Imagen de personas atendidas en Casa CaridadCasa Caridad

Casa Caridad atendió a 3.350 personas en 2025 y alerta de un aumento de familias «al límite» por el encarecimiento de la vida

El reparto de alimentos crece un 26% en un año y se ha más que duplicado en los últimos cuatro, con un incremento sostenido de la demanda

Casa Caridad atendió a lo largo de 2025 a un total de 3.350 personas a través de su servicio de reparto de alimentos y productos básicos, un recurso que se ha consolidado como un apoyo esencial para hogares que, pese a contar con ingresos, no logran cubrir los gastos más elementales y se encuentran «al límite» por el aumento de los precios. El volumen de entregas se incrementó un 26 % respecto a 2024 y confirma una tendencia sostenida al alza en los últimos cuatro años.

La entidad social ha advertido de la creciente fragilidad económica de muchas familias de Valencia como consecuencia del encarecimiento del coste de la vida. La mayoría de las personas atendidas son de nacionalidad española, un dato que, según subraya la ONG, refleja que esta situación afecta cada vez más a familias del entorno cercano.

Durante el último año, Casa Caridad realizó un total de 20.289 entregas de carros con alimentos y productos de primera necesidad y distribuyó 13.324 cheques Consum, destinados a facilitar la compra de artículos básicos. En conjunto, el volumen global de ayudas confirma un crecimiento continuado: en cuatro años, las entregas se han más que duplicado, en paralelo al impacto de la inflación y al aumento del precio de la vivienda, la energía y la cesta de la compra.

La organización ha alertado también del incremento de situaciones de pobreza energética, con hogares que no pueden asumir con normalidad el gasto en luz, gas o calefacción debido a la falta de ingresos suficientes o al encarecimiento de los suministros. Esta realidad se traduce en dificultades para mantener una temperatura adecuada en la vivienda y tiene un impacto directo en la salud física y emocional, el bienestar y la vida diaria de las familias afectadas.

En muchos casos, esta situación obliga a tomar decisiones límite, como priorizar el pago de recibos frente a otras necesidades básicas, entre ellas la alimentación, la higiene o los gastos escolares. «La subida de los precios está empujando a muchas familias que trabajan y viven de alquiler a una situación límite. No llegan a fin de mes y se ven obligadas a recurrir a este servicio para salir adelante», ha explicado la presidenta de Casa Caridad, Elena Sánchez.

Sánchez ha advertido de que cada vez solicitan ayuda personas que antes no lo habrían hecho. «Es una pobreza que se extiende de forma silenciosa», ha lamentado. En este sentido, la entidad destaca que el reparto de alimentos no solo cubre una necesidad inmediata, sino que actúa también como un recurso preventivo que permite estabilizar a las familias en momentos críticos, evitar el endeudamiento y reducir el riesgo de exclusión social.
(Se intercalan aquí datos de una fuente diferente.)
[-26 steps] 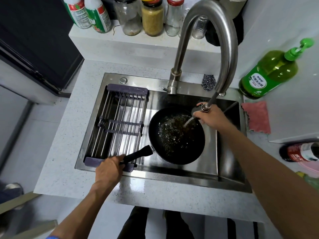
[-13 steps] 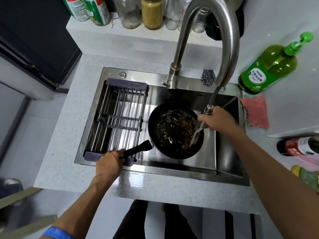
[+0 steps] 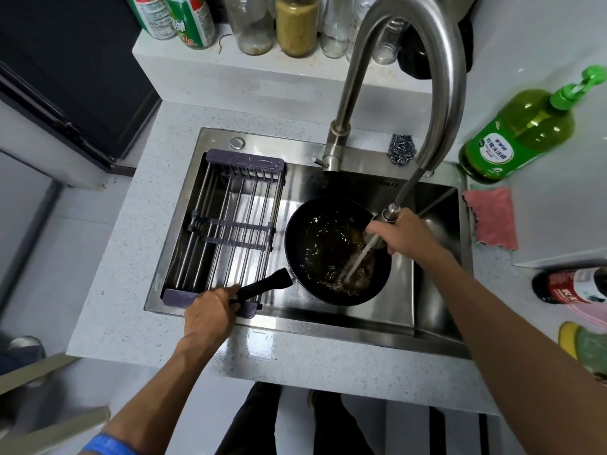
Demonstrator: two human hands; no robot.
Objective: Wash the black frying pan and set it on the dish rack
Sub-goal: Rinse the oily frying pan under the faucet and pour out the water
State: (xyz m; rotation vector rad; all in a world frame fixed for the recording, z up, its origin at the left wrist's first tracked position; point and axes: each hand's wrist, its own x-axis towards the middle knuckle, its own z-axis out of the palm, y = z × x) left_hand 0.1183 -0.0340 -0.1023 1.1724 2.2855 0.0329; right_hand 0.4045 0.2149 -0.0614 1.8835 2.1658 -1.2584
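Observation:
The black frying pan sits in the steel sink, holding brownish water. My left hand grips its black handle at the sink's front edge. My right hand holds the pull-out spray head of the faucet over the pan's right rim. A stream of water runs down into the pan's front right part. The dish rack, purple-ended with metal bars, spans the sink's left half and holds nothing.
A steel scourer lies on the sink's back ledge. Green dish soap and a pink cloth are on the right counter, with a dark bottle nearer me. Jars and bottles line the back shelf.
My right hand has drawn the spray head toward the pan's right rim and nearer me, so the stream now lands in the pan's front right instead of its centre. My left hand stays on the handle.

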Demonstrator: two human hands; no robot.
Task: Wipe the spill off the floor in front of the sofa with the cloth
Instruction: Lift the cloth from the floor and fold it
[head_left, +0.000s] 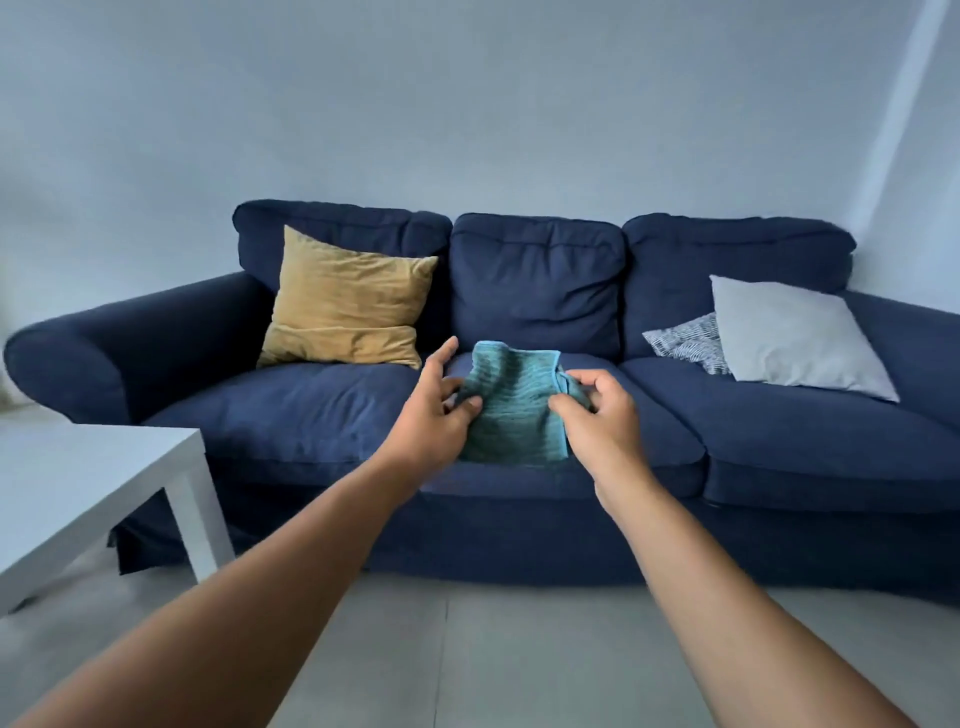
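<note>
A teal ribbed cloth (511, 400) is held up in front of the middle seat of the dark blue sofa (291, 415). My left hand (434, 415) pinches its left edge, thumb raised and fingers curled into the fabric. My right hand (597, 421) grips its right edge near the upper corner. Both arms reach forward from the bottom of the view. The grey floor (493, 649) in front of the sofa shows no spill that I can make out.
A white low table (78, 493) stands at the left, its leg close to the sofa's front. On the sofa lie a mustard cushion (343, 306), a pale grey cushion (795, 338) and a patterned cushion (688, 343). A plain wall is behind.
</note>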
Casa Caridad señala que esta realidad se da especialmente en hogares con menores a cargo, familias monoparentales y personas con empleos precarios o ingresos insuficientes para afrontar los gastos fijos. Por ello, insiste en que el apoyo alimentario continúa siendo un pilar imprescindible y recuerda que la demanda se mantiene elevada de forma continuada, sin concentrarse únicamente en momentos puntuales del año.

La entidad ha hecho un llamamiento a la colaboración de la ciudadanía, empresas y entidades a través de donativos, aportaciones económicas o apoyo estable como socios, fórmulas que permiten sostener el reparto de productos básicos y responder con agilidad a una realidad social cambiante. Con casi 120 años de trayectoria, Casa Caridad desarrolla en Valencia programas de alimentación, acogida, vivienda, educación infantil y acompañamiento social dirigidos a mejorar las condiciones de vida de personas y familias en situación de vulnerabilidad.